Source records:
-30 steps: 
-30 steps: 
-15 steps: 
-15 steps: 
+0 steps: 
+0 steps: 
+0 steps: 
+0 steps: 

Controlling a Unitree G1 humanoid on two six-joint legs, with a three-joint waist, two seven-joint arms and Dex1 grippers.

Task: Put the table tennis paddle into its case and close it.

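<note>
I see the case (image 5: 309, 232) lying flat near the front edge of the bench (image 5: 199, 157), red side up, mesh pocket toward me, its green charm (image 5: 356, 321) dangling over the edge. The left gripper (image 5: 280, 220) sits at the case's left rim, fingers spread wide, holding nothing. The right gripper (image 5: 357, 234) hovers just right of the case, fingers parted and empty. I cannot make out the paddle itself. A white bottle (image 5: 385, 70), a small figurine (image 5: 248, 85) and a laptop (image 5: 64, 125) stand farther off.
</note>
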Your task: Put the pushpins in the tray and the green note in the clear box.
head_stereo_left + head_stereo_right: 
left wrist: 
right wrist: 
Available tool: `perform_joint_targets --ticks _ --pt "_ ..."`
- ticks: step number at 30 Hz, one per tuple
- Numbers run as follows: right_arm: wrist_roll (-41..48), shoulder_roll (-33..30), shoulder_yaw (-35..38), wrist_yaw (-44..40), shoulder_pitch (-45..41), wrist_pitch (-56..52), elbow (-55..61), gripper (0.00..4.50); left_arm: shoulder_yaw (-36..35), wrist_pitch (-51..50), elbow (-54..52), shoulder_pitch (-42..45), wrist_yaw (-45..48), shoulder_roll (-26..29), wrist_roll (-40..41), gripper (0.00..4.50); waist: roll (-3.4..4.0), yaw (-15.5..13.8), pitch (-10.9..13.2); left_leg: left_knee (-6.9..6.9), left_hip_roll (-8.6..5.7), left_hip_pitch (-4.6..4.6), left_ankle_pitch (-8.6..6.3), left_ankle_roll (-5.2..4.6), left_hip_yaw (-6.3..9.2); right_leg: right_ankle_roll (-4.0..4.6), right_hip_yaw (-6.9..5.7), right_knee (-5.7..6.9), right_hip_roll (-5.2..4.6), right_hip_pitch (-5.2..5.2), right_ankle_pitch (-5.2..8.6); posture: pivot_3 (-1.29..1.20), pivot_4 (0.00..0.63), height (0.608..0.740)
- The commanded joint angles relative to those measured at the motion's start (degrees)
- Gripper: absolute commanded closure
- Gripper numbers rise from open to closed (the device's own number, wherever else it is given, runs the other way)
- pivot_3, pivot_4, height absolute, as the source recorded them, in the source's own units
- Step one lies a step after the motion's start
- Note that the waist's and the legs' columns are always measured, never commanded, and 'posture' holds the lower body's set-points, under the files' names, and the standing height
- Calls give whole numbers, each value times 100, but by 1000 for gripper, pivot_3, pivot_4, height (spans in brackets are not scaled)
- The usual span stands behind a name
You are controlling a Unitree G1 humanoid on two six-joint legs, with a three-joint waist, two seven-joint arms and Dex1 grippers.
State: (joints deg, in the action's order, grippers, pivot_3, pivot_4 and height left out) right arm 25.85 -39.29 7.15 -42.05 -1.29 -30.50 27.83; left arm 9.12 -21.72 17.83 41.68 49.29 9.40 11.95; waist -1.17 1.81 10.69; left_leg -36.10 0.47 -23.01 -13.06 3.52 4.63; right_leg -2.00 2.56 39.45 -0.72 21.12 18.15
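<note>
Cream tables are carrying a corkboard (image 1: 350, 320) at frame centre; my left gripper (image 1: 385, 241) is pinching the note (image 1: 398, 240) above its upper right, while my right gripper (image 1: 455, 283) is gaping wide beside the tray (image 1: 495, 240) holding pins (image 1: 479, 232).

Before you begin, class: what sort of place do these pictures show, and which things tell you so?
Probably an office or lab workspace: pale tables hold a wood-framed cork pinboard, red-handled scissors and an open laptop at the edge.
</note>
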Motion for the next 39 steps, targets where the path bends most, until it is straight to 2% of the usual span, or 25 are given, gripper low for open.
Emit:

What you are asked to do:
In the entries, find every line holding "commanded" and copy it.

Result:
- The commanded joint angles relative to those measured at the motion's start (degrees)
- Gripper: absolute commanded closure
- Note that the waist's and the legs' columns are always measured, never commanded, and 'posture' holds the lower body's set-points, under the files' names, and the standing height

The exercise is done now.